Married. I had to toss the phrases around in my head, trying to get used to them. I married him. We got married. Eddie married me. I am his wife. We are a married couple.

The words still felt strange.

“Do you want me to pull the map from the glove box?” I asked him.

“I think I know where we are,” Eddie said. “Roughly, at least. Something about this is familiar. I think we’re heading south. There should be a turnoff to get back on the interstate.”

“Are you tired?”

The question seemed to amuse him. “No.”

Right. He’d slept in all kinds of weird places, at weird times, while he was overseas. I didn’t know the details of what he’d done in Iraq—he didn’t talk about it much. But I’d seen Eddie say he was going to sleep for exactly one hour, and then do it, as if his brain had a timer. It was one of his mysteries.

I leaned forward and turned on the radio, twisting the dial and watching the needle move along the numbers. Most of the stations around here were off the air at this time of night, and much of the dial was static. I finally found some country music that wavered in and out of existence, like a ghost passing from room to room. “Haunted cowboys,” I said as a man’s voice warbled patchily into the silence of the car. “Dead a hundred years, and still trying to drink whiskey and find a woman.”

Eddie smiled. He was the only person I’d ever met who liked my jokes.

“Don’t worry, April,” he said, which was a little strange, because I wasn’t worried. Or was I?

I looked out the window again. It was pitch-dark out there, not a streetlight or lit window in sight. A three-quarter moon hung low and crisp in the sky. It was the kind of night that wasn’t suffocatingly hot, but if you slept with the window open, you’d wake up with clammy skin and damp, chilled sheets. You’d stay tucked in bed until sunrise, when it started to get hot again.
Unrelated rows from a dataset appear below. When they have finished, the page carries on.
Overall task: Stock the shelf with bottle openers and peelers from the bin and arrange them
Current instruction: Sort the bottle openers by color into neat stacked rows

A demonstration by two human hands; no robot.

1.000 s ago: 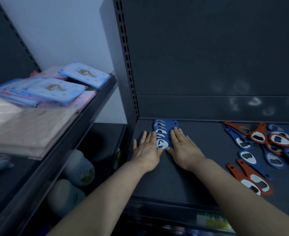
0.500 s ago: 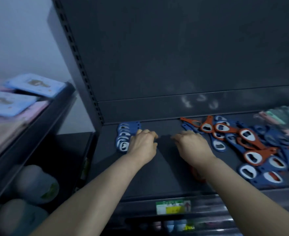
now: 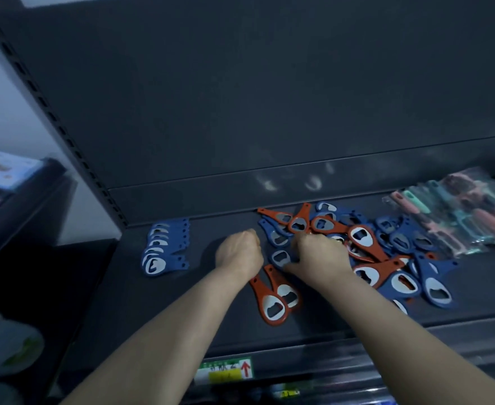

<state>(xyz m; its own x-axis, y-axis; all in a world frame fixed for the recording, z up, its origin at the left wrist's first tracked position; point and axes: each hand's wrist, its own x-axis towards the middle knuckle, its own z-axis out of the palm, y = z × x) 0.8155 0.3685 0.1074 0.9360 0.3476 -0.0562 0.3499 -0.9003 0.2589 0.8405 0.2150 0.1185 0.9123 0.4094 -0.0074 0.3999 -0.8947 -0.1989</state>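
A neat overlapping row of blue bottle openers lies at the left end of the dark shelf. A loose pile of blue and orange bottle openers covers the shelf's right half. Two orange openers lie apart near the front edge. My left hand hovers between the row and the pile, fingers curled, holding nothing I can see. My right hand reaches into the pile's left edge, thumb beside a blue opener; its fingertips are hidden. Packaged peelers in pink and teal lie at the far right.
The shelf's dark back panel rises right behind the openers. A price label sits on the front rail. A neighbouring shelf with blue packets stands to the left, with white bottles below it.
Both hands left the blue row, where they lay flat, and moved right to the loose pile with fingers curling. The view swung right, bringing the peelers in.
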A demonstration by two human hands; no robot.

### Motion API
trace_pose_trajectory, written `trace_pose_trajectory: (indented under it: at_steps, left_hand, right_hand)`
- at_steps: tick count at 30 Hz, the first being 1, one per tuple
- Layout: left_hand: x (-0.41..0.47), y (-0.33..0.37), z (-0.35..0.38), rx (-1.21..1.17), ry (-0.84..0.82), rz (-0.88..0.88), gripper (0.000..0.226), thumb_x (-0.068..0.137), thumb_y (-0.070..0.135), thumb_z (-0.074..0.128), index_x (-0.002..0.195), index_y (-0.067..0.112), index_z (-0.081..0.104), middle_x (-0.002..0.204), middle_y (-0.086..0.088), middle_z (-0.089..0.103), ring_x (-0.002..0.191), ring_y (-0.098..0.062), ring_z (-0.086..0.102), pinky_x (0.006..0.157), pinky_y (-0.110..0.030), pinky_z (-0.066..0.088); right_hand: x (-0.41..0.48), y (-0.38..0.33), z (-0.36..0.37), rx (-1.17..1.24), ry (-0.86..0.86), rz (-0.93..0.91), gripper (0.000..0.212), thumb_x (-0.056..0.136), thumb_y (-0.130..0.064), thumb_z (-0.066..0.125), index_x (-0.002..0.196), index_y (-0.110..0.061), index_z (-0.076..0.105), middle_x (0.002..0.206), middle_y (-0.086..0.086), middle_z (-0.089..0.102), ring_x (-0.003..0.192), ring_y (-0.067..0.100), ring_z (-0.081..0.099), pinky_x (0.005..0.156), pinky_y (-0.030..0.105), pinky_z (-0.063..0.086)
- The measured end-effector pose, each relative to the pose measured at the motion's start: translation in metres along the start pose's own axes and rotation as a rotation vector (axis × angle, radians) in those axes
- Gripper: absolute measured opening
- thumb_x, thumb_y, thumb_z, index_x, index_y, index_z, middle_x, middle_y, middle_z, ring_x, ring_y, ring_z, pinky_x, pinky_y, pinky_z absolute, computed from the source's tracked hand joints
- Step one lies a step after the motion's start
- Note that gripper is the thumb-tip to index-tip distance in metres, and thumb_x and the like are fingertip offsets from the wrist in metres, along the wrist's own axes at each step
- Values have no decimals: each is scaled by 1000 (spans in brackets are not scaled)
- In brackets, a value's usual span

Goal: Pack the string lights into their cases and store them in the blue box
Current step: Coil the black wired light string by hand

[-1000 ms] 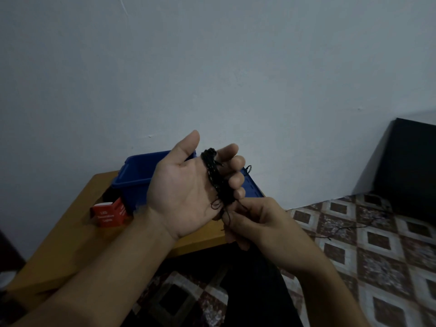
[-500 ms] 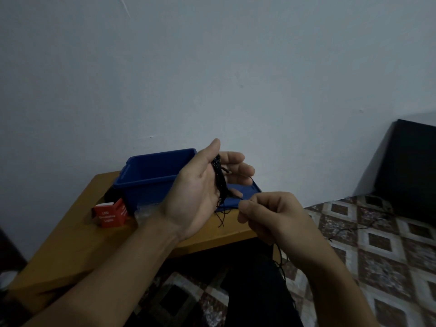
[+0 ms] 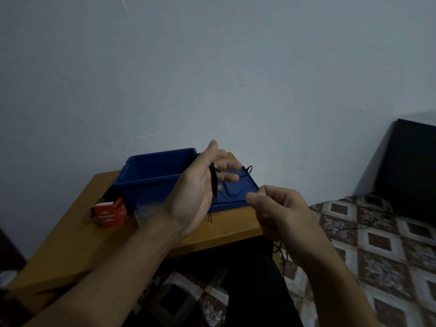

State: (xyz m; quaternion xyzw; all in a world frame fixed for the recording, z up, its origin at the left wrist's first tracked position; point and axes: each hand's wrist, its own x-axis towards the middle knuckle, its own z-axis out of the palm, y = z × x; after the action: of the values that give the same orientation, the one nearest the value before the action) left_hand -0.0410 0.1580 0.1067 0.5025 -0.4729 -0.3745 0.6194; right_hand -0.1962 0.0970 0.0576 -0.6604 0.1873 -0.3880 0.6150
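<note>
**A:** Where are the string lights (image 3: pixel 213 185)?

**B:** They are wound in a black bundle on the left hand (image 3: pixel 193 197), which is raised in front of the blue box (image 3: pixel 153 175). The bundle's long axis runs up and down the palm, near the base of the fingers.

**A:** And the hands?

**B:** The left has its fingers straight and a little spread, thumb up, so it carries the bundle rather than clasping it. The right hand (image 3: pixel 280 215) is lower and to the right, close by. Its thumb and forefinger pinch the thin free strand, which drops under the wrist and trails onto the tiled floor (image 3: pixel 382 256).

**A:** So the next wrap?

**B:** I judge the right hand must bring the strand leftward around the left fingers, since the slack lies to the right.

**A:** Containers?

**B:** The box stands open on the table (image 3: pixel 70 244), and nothing shows inside from this angle. Its lid (image 3: pixel 240 194) lies flat just to its right. A red case (image 3: pixel 109 213) stands to the left of the box; I cannot tell whether it is open.
</note>
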Motion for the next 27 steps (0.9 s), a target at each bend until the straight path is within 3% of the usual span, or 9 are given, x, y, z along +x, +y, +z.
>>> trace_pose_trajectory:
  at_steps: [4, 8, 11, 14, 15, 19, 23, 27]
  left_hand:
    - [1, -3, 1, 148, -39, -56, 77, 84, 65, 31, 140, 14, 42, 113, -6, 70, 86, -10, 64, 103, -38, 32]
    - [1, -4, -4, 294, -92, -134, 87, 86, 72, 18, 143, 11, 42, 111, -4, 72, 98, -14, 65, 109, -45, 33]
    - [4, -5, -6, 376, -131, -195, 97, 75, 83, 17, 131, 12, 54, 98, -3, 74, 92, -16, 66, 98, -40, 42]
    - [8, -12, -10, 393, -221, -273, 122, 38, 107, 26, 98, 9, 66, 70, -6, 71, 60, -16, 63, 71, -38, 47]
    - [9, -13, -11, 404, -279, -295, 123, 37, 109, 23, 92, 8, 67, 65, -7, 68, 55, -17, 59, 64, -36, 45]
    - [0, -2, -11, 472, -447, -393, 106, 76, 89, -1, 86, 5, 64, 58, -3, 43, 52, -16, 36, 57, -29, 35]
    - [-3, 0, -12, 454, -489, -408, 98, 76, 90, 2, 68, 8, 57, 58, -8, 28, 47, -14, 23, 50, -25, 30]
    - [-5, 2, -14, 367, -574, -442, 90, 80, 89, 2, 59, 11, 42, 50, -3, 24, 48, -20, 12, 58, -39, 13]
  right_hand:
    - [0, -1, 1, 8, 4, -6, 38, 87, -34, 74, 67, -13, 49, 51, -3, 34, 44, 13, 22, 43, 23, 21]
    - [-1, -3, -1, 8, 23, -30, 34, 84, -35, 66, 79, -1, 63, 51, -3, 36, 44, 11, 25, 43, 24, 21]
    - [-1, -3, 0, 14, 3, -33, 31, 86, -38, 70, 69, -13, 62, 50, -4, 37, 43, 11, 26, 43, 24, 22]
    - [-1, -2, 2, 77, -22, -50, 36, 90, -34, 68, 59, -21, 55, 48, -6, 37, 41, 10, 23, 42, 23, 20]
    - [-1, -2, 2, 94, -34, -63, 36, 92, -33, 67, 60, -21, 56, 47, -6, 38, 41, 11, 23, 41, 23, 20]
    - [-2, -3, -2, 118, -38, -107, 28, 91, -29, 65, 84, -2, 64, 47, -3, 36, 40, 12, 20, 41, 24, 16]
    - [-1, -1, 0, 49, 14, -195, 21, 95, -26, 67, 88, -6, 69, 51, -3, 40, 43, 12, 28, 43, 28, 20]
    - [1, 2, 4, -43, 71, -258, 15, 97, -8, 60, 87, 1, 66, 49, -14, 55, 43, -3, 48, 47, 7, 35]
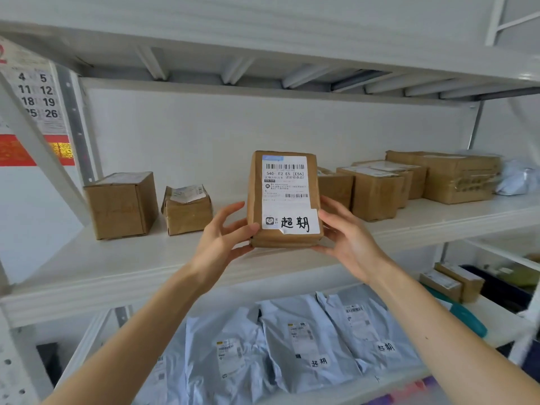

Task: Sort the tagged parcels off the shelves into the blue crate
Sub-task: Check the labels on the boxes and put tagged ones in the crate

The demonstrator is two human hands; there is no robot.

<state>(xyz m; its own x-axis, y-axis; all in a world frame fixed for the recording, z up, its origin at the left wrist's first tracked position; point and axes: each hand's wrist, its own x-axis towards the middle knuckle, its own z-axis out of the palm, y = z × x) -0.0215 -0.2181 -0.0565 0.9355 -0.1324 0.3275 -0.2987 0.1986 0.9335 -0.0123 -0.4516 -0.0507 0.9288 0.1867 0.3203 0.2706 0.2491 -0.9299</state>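
Note:
A brown cardboard parcel (285, 200) with a shipping label and a white handwritten tag stands upright, label toward me, in front of the middle shelf (117, 276). My left hand (225, 238) grips its lower left edge with thumb on the front. My right hand (346, 238) grips its lower right edge and bottom. Below, on the lower shelf, lie several grey mailer bags (304, 343); two of them show white handwritten tags. The blue crate is out of view.
Brown boxes sit on the middle shelf: two at the left (122, 204) (187, 209), several at the right (377, 191), and a pale bag (520, 176) at the far right. Small boxes (451, 282) lie lower right. A calendar (35, 95) hangs at left.

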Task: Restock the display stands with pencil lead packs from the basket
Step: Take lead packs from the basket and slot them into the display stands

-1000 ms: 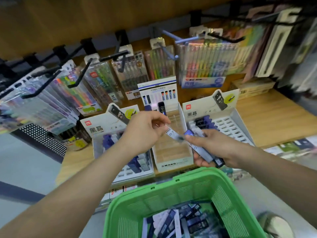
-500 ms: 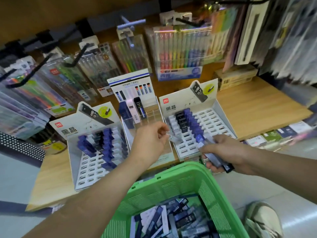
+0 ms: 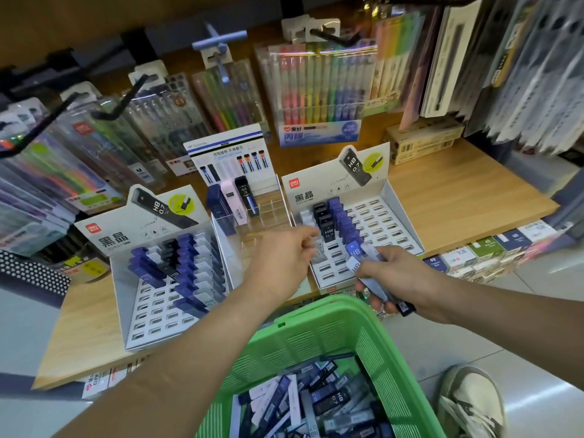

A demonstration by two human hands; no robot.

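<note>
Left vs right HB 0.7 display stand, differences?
The left display stand holds packs across most columns of its upper half; the right display stand holds them only in its leftmost columns. Left hand and right hand are at the right display stand, none at the left. Both: white slotted tray, HB 0.7 header card.

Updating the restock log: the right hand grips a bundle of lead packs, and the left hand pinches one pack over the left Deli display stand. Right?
Not quite. In the head view the left hand pinches its pack over the right Deli display stand, not the left Deli display stand. The right hand does grip a bundle of lead packs.
</note>
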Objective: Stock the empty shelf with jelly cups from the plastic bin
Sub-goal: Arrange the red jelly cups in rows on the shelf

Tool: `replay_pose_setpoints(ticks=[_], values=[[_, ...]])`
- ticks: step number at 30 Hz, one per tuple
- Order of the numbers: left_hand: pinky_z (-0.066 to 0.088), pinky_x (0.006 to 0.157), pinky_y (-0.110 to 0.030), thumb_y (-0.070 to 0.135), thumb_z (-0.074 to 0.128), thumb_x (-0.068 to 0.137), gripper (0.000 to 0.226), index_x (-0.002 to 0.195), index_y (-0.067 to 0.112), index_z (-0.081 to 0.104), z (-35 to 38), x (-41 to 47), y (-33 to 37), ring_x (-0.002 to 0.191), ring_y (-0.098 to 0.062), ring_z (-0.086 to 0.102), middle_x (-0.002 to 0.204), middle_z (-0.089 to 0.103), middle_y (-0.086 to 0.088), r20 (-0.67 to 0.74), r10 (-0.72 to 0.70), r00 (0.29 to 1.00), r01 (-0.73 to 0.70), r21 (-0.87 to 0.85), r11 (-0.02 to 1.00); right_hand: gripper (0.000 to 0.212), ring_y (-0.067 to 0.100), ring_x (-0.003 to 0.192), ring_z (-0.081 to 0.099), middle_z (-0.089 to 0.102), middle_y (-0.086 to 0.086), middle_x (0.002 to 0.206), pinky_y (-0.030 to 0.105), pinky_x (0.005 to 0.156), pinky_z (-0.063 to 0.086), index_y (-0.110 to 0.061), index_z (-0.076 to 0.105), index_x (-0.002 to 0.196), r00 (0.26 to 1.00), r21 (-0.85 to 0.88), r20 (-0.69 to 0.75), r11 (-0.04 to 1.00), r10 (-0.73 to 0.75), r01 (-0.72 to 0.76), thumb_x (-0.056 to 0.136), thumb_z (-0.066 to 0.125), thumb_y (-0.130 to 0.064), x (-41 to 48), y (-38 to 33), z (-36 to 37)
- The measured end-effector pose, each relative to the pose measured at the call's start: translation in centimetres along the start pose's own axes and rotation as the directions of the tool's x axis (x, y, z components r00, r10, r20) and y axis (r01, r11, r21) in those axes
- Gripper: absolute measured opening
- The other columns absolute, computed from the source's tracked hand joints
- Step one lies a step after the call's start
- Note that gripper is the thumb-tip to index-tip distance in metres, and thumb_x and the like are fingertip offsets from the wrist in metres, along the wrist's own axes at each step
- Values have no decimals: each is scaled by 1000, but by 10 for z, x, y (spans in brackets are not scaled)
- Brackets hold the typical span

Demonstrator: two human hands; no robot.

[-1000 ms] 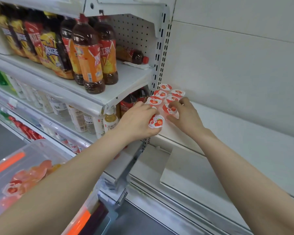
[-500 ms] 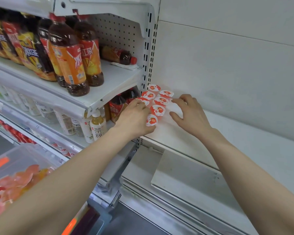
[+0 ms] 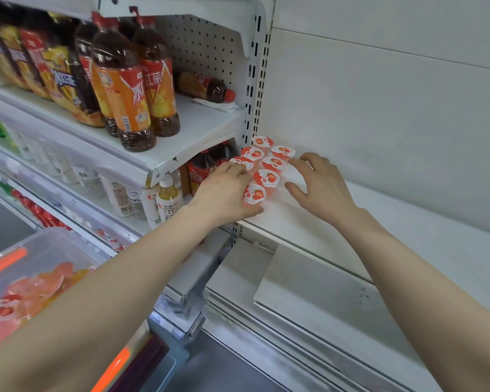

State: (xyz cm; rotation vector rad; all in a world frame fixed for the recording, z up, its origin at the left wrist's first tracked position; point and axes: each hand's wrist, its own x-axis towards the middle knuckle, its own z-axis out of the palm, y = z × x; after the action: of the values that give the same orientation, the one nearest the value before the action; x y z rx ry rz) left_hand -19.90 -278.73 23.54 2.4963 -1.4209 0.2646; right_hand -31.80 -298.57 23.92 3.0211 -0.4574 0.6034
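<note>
Several strawberry jelly cups (image 3: 266, 162) with red and white lids stand in two short rows at the left end of the white shelf (image 3: 379, 230). My left hand (image 3: 227, 193) lies along the left side of the rows. It grips the front jelly cup (image 3: 254, 194), with the thumb curled under it. Just right of the cups is my right hand (image 3: 320, 188), fingers spread and relaxed over the shelf, holding nothing. The clear plastic bin (image 3: 54, 244) at the lower left holds more jelly cups.
Tea bottles (image 3: 130, 89) fill the neighbouring shelf on the left, with smaller bottles (image 3: 167, 202) on the level below. A perforated upright (image 3: 255, 80) divides the two bays. The white shelf runs on to the right, with a lower shelf panel (image 3: 309, 290) beneath it.
My right hand has let go of a cup in the rows and drawn back to the right. My left hand has brought the front cup down onto the shelf behind the others.
</note>
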Motion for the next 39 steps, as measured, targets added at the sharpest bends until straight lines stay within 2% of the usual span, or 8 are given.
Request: replay_pose_setpoints(ticks=[8,12,17,21,27,31,33,39], values=[[36,106,-33,59,48,90,63,138,19,50,-28,-27,-25,132,-20,38,140,49,-1,-93,103,990,-101,29,995,52,35,125,46,52,12,136,44,100,38,-15,50,139,1000,-97,-2,995,-14,13,95,52,-40,-21,-37,-23],[35,106,-34,53,45,92,60,140,18,46,-42,-63,-51,131,-20,39,138,50,-2,-120,156,980,-157,8,988,55,36,119,51,57,13,128,46,95,42,-13,55,133,998,-90,-65,996,-9,3,91,40,-45,-41,-79,-30],[37,106,-39,42,55,92,52,136,13,51,-50,-128,-103,127,-25,42,134,52,-7,-148,161,976,-167,-32,985,47,36,119,50,57,12,126,47,94,42,-12,55,130,990,-78,-138,997,-25,14,91,49,-37,-68,-150,-18],[44,99,-42,37,60,91,48,133,13,55,-39,-190,-163,123,-29,47,130,56,-8,-148,75,986,-81,-37,996,47,36,115,48,55,14,125,46,93,41,-10,54,130,989,-42,-144,998,-45,39,92,46,-36,-92,-216,7],[45,96,-46,31,65,88,44,126,10,61,-4,-294,-257,114,-36,54,122,61,-14,-57,-148,987,144,-73,987,45,35,113,50,57,15,122,43,96,40,-7,57,128,990,75,-16,987,-141,142,92,50,-34,-122,-314,80],[49,92,-48,42,53,92,45,124,13,62,27,-357,-301,112,-37,54,120,61,-12,103,-342,934,349,-60,935,44,36,105,56,59,14,121,44,87,50,-9,58,126,968,172,84,960,-237,220,88,57,-31,-131,-363,126],[47,95,-47,39,58,91,42,124,12,63,40,-379,-319,113,-38,53,119,62,-13,174,-405,898,419,-52,906,46,38,101,60,61,15,117,45,82,53,-10,57,126,942,206,146,940,-304,271,83,68,-23,-127,-380,147],[41,100,-42,33,64,90,42,128,15,60,60,-398,-344,118,-34,49,124,60,-10,265,-495,828,519,-25,854,53,33,103,62,61,9,119,43,80,53,-13,57,129,834,235,377,913,-402,334,79,72,-20,-84,-423,200]])
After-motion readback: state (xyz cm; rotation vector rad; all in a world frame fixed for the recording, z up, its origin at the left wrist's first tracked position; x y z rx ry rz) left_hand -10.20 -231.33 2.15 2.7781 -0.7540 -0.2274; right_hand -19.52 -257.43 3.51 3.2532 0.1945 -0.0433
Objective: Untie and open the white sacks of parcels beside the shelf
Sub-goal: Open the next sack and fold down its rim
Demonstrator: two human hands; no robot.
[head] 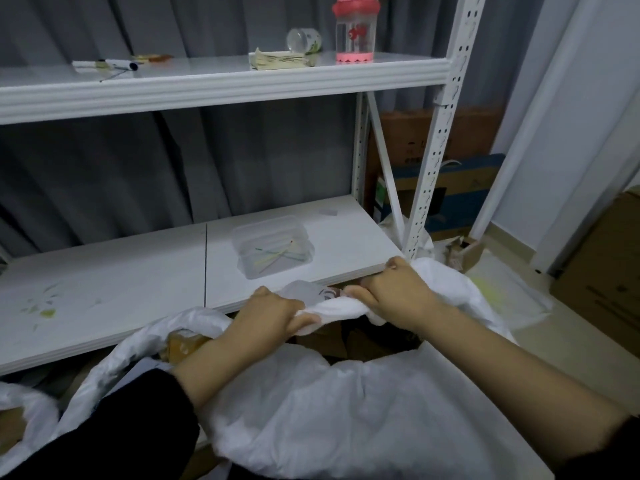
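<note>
Clenching the bunched rim (341,308) of a white sack (311,410) at both ends, my left grip (277,315) and right grip (393,294) hold it just in front of the lower shelf board (138,289), fingers curled tight round the fabric. The twisted band runs left to right between them, roughly along the shelf's front edge and rising a little toward the right. The sack's body lies below it and toward me, slumped on the floor beside the shelf. Its mouth gapes dark just beneath the band, and a brown parcel (183,342) shows in the opening under my left wrist. My right grip sits nearer the shelf post (429,188), my left nearer the parcels. By my reading the tie is already off, and widening the mouth means drawing the two ends apart along that axis. More white sacking (31,403) bunches at lower left; whether it is a second sack I cannot tell.
</note>
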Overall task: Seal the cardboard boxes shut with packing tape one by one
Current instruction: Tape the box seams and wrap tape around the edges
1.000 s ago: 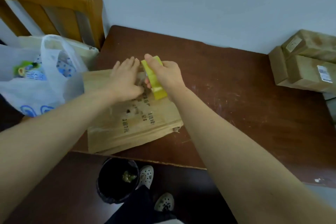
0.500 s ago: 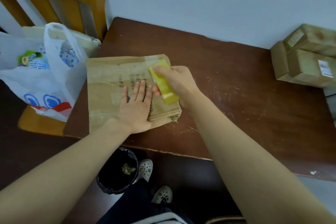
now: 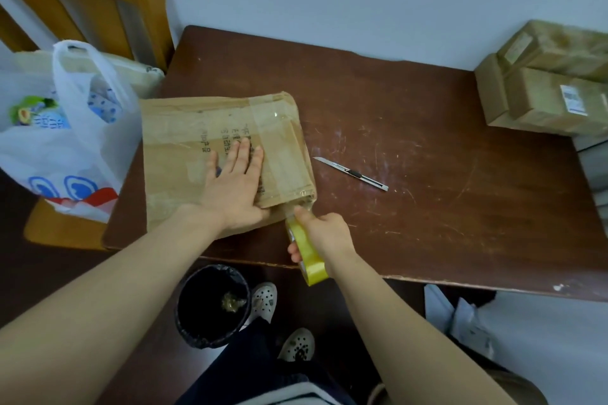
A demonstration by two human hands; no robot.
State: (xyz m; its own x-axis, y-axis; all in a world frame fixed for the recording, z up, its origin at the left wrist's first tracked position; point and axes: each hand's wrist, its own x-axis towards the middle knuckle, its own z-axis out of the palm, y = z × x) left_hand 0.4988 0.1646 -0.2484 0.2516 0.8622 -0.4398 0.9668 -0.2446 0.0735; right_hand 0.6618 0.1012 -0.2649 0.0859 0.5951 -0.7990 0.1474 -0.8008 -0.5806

“There’s no one out there,” I said. “It’s like we launched into space.”

“Not true.” Eddie pointed. “There’s someone right there.”

Sure enough, through the trees a light glowed. Low at first, then brighter, lighting in a smooth flow. It wasn’t the flip of a switch or a flashlight. It took me a moment to place it, but it seemed more like someone turning up a kerosene lamp, making the flame go higher.

Was it inside a house? Or someone outside in the trees? I couldn’t tell. I watched the light as we passed it, turning as it shrank behind us. I should have felt comforted, but I wasn’t.

“What was that?” I asked as the country music on the radio changed tunes, then wafted out of range again.

“Beats me,” Eddie said. “Look, we’ll give it another ten minutes. If we don’t see a sign, we’ll—Oh, Jesus.”

I turned back to face front, and I saw what he saw. In the beam of the headlights was a man at the side of the road. A teenager, maybe. He wore a baggy jacket and was walking slowly, his head down. As our headlights hit his back, he didn’t turn.

Eddie slowed the car so we didn’t pass him, but kept him in our headlight beams. “Drunk, do you think?” he asked me.

I watched the figure take another slow, careful step. He still didn’t turn our way, though we must have been the only car to come down this road for a long time. On second look he was small for a man, and I noticed jeans that flared at the bottom.

“I think that’s a woman,” I said.

“Could be.” Eddie kept the car at a crawl, inching behind her. There was something strange about the way she didn’t turn, but there was also something pathetic about it. “She could still be drunk,” Eddie said.